Barang palsu adalah barang yang diproduksi atau dijual secara ilegal tanpa izin dari pemilik merek, yang sering kali melanggar undang-undang merek dagang. Barang-barang ini ditemukan di hampir setiap industri, mulai dari barang mewah seperti tas tangan dan jam tangan desainer, hingga barang elektronik dan farmasi yang digunakan sehari-hari. Barang palsu ini sering kali berkualitas buruk dan bahkan dapat menimbulkan risiko bagi kesehatan dan keselamatan konsumen.
Dalam perdagangan global, ukuran pasar barang palsu diperkirakan mencapai US$464 miliar, yang mencakup sekitar 2,5% dari perdagangan global.
Menurut laporan Organisasi Kerja Sama Ekonomi dan Pembangunan (OECD), barang palsu telah menjadi bagian dari perdagangan global pada tahun 2019, dan diperkirakan penjualan barang palsu dan bajakan akan mencapai 1,67 triliun euro (sekitar US$1,89 triliun) pada tahun 2030. Fenomena ini menimbulkan pertanyaan: Mengapa pencurian skala besar seperti itu tidak dapat dicegah secara efektif?
Barang palsu tidak hanya merusak reputasi pemilik merek, tetapi juga memengaruhi jalannya ekonomi global. OECD memperkirakan bahwa produk palsu menyumbang 2,5% dari perdagangan global pada tahun 2019. Di antara barang-barang impor di UE, tingkat barang palsu bahkan setinggi 5,8%. Ini berarti bahwa pemalsuan telah menjadi ancaman yang tidak dapat diremehkan dalam ekonomi global.
Menurut laporan, Tiongkok memproduksi 80% barang palsu di dunia, yang berdampak besar pada ekonomi AS.

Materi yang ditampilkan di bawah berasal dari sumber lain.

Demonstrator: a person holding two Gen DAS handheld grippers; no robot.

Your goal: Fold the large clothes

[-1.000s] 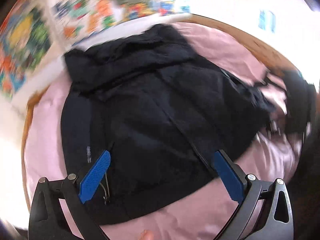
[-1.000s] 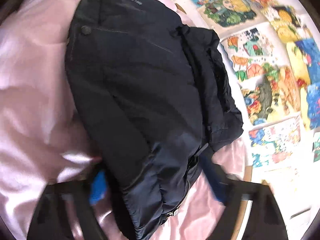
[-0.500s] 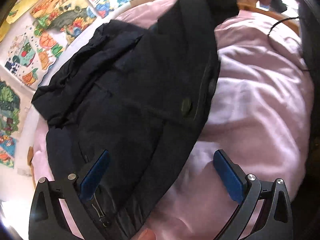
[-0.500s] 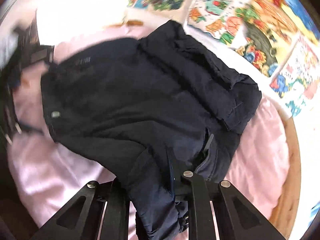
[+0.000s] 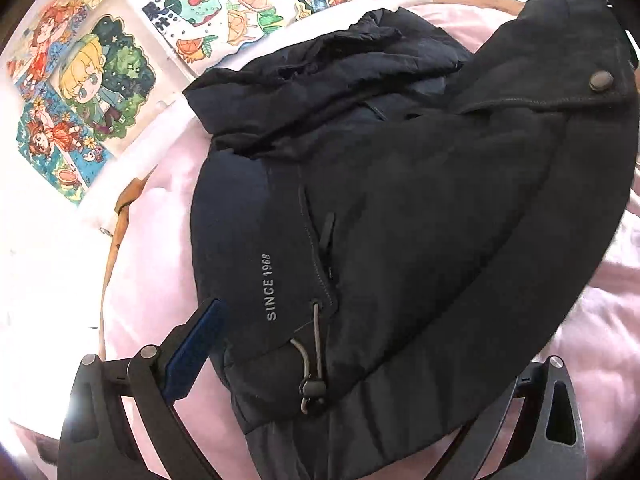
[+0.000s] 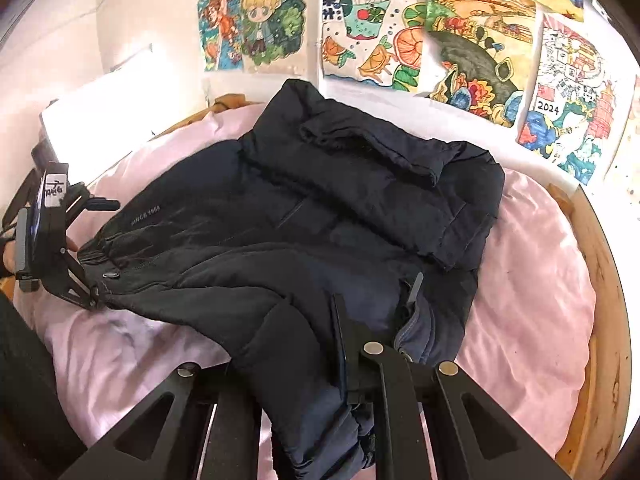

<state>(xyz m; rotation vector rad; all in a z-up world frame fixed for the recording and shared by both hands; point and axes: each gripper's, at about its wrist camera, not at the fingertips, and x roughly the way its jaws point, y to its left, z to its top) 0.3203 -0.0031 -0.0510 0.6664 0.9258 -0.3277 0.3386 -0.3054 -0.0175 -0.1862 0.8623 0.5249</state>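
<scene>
Right gripper [image 6: 320,364]: jaws pressed nearly together, pinching a fold of the dark jacket [image 6: 320,216] at its near edge; cloth bunches up and hangs between the arms. A second ago these jaws stood wide over the same edge, half a second ago already clamped.

Left gripper [image 5: 352,364]: jaws spread wide, blue pad [image 5: 196,344] on one finger showing, the other finger hidden under the jacket hem. Hem with drawcord toggle [image 5: 312,388] lies between the fingers; pads not pressing it. Compared with a second ago, this camera sits lower and closer to the cloth, and the "SINCE 1968" print [image 5: 272,288] is now legible.

Jacket lies on the pink sheet [image 6: 532,280], collar toward the wall, one front panel with snap button [image 5: 601,79] raised and folded across the body.

Edges: wooden bed rim [image 6: 600,280] curves along the right side; wall drawings [image 6: 372,40] beyond the collar. Bare sheet lies open to the jacket's right and in front near the left gripper.
</scene>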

Tidak hanya itu, pembuatan produk palsu juga berkontribusi terhadap pertumbuhan kegiatan kriminal, seperti perdagangan narkoba dan perdagangan manusia. Beberapa penelitian menunjukkan bahwa penjualan barang palsu dapat secara langsung mendanai kegiatan teroris.
Ruang lingkup barang palsu mencakup banyak bidang, termasuk barang mewah, elektronik konsumen, farmasi, dll. Misalnya, perdagangan obat palsu menghabiskan biaya US$217 miliar setiap tahunnya dan menimbulkan ancaman signifikan terhadap kesehatan masyarakat. Telah dilaporkan juga bahwa banyak obat palsu mungkin mengandung bahan berbahaya karena tidak memenuhi standar keamanan.
Dengan maraknya perdagangan elektronik, saluran penjualan barang palsu menjadi lebih terselubung. Menurut laporan Kantor Akuntabilitas Pemerintah AS tahun 2018, 79% warga Amerika telah membeli barang secara daring dan menemukan bahwa beberapa barang yang dijual oleh situs web ritel besar sebenarnya palsu. Penjualan daring produk palsu mencapai $1,7 triliun pada tahun 2017 dan diperkirakan akan terus tumbuh.
Internet memungkinkan penjual barang palsu menyembunyikan identitas mereka, dan saluran penjualan global membuat tindakan keras menjadi sulit.
Dari perspektif psikologis, kognisi dan perilaku konsumen terhadap barang palsu juga menjadi isu penting. Beberapa konsumen tidak peduli dengan asal barang palsu dan berpikir bahwa selama harganya murah, barang tersebut layak dibeli. Toleransi terhadap perilaku kriminal ini hanya memicu perkembangan pasar barang palsu.
Lebih jauh lagi, sulit bagi pemilik merek untuk memerangi pemalsuan, terutama lintas batas negara. Bagaimana konsumen memandang isu etika seputar barang palsu? Apakah ini akan berubah di masa mendatang? Ini adalah isu yang layak dipikirkan.